Description of the task = Transcribe exactly the line that contains "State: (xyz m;" and each line that comes after it in the material, the last line included, and nothing more.

Data below =
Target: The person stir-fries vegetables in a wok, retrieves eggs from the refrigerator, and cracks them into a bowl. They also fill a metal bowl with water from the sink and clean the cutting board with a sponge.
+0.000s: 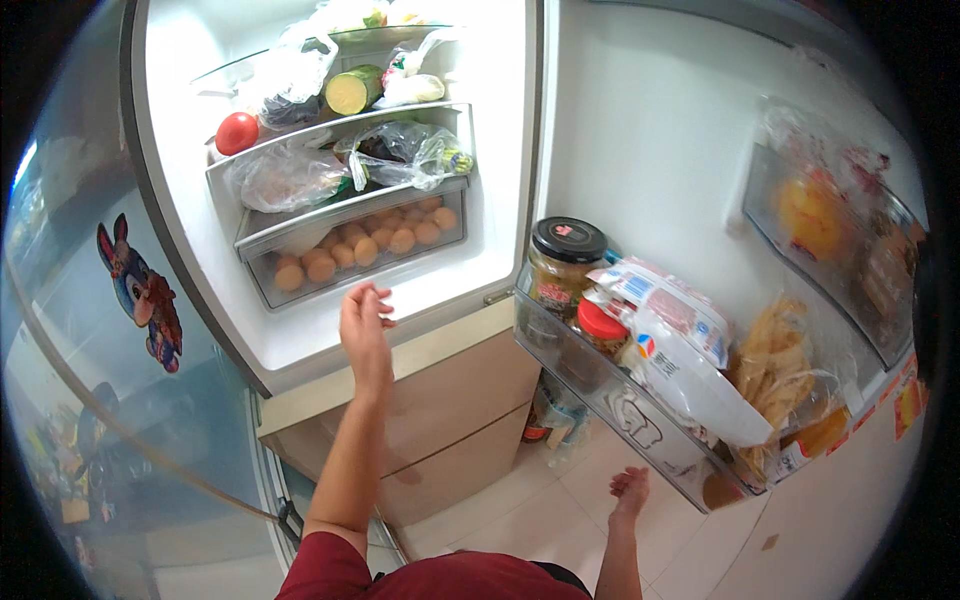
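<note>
Toward ten o'clock, inside the open fridge, sits a clear drawer of brown eggs; just below its front, at nine o'clock and close to the middle of the view, is the left hand, fingers loosely bent, with nothing visible in its grasp; whether a fingertip touches the drawer I cannot tell. Near five o'clock is the right hand, low beside the outer side of the door shelf; it looks half-curled, though it is small in this view, so I cannot tell how wide its fingers stand or whether it holds anything. On that shelf, a black-lidded jar stands at two o'clock; a red-lidded jar is near three, with a white packet just beside it; in the fridge, a tomato rests at ten o'clock; a cut green squash lies at eleven.
</note>
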The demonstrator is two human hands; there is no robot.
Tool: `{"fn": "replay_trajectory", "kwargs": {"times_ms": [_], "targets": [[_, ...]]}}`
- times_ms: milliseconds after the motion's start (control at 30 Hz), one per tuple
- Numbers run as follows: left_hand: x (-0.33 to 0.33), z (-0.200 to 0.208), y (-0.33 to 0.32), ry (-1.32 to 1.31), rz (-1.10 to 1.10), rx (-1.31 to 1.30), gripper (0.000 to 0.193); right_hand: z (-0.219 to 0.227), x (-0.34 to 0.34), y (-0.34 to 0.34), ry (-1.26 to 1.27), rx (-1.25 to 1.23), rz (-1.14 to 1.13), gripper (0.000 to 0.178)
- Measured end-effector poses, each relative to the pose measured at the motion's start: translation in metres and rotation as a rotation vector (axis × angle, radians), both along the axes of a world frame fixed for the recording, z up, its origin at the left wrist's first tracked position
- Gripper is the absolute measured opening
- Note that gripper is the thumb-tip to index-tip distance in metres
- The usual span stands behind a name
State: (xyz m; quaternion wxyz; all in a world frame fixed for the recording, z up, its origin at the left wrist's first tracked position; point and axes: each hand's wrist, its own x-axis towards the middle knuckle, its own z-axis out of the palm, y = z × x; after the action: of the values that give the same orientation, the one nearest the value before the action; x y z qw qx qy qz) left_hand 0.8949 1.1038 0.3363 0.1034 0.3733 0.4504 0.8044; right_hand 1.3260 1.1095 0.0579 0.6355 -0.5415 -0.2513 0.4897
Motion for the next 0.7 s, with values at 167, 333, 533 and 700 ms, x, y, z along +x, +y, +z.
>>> {"fn": "replay_trajectory", "kwargs": {"times_ms": [167,333,533,700], "targets": [[-0.102,0.035,0.058,-0.444,0.024,0.086,0.038,0.039,-0.091,0.019,-0.220,0.233,0.437,0.040],[-0.152,0.058,0.089,-0.710,-0.061,0.209,0.042,0.080,-0.134,0.017,-0.451,0.345,0.781,0.035],[-0.166,0.057,0.100,-0.812,-0.015,0.301,0.044,0.105,-0.148,0.019,-0.568,0.439,0.992,0.034],[-0.138,0.053,0.085,-0.719,-0.056,0.271,0.038,0.124,-0.156,0.027,-0.578,0.506,1.008,0.037]]}}
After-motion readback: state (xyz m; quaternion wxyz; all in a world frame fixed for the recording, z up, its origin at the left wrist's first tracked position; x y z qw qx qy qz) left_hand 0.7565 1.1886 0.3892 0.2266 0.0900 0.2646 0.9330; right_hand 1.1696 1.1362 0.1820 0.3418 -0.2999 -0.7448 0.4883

Result of the task =
State: (xyz m; quaternion wxyz; all in a world frame fixed for the recording, z up, its origin at the left wrist's first tracked position; point and axes: each hand's wrist, its own x-axis towards the middle knuckle, its own z-axis out of the palm, y = z × x; after the action: of the values that give the same orientation, the one nearest the value before the action; x y z qw qx qy qz) left_hand 0.8949 1.1038 0.3363 0.1034 0.3733 0.4504 0.8044; right_hand 1.3260 1.1095 0.0579 0.6355 -0.5415 -0.2513 0.4897
Motion for the next 0.7 s, with values at 167, 333, 533 and 700 ms, x, y, z along +x, +y, +z.
>>> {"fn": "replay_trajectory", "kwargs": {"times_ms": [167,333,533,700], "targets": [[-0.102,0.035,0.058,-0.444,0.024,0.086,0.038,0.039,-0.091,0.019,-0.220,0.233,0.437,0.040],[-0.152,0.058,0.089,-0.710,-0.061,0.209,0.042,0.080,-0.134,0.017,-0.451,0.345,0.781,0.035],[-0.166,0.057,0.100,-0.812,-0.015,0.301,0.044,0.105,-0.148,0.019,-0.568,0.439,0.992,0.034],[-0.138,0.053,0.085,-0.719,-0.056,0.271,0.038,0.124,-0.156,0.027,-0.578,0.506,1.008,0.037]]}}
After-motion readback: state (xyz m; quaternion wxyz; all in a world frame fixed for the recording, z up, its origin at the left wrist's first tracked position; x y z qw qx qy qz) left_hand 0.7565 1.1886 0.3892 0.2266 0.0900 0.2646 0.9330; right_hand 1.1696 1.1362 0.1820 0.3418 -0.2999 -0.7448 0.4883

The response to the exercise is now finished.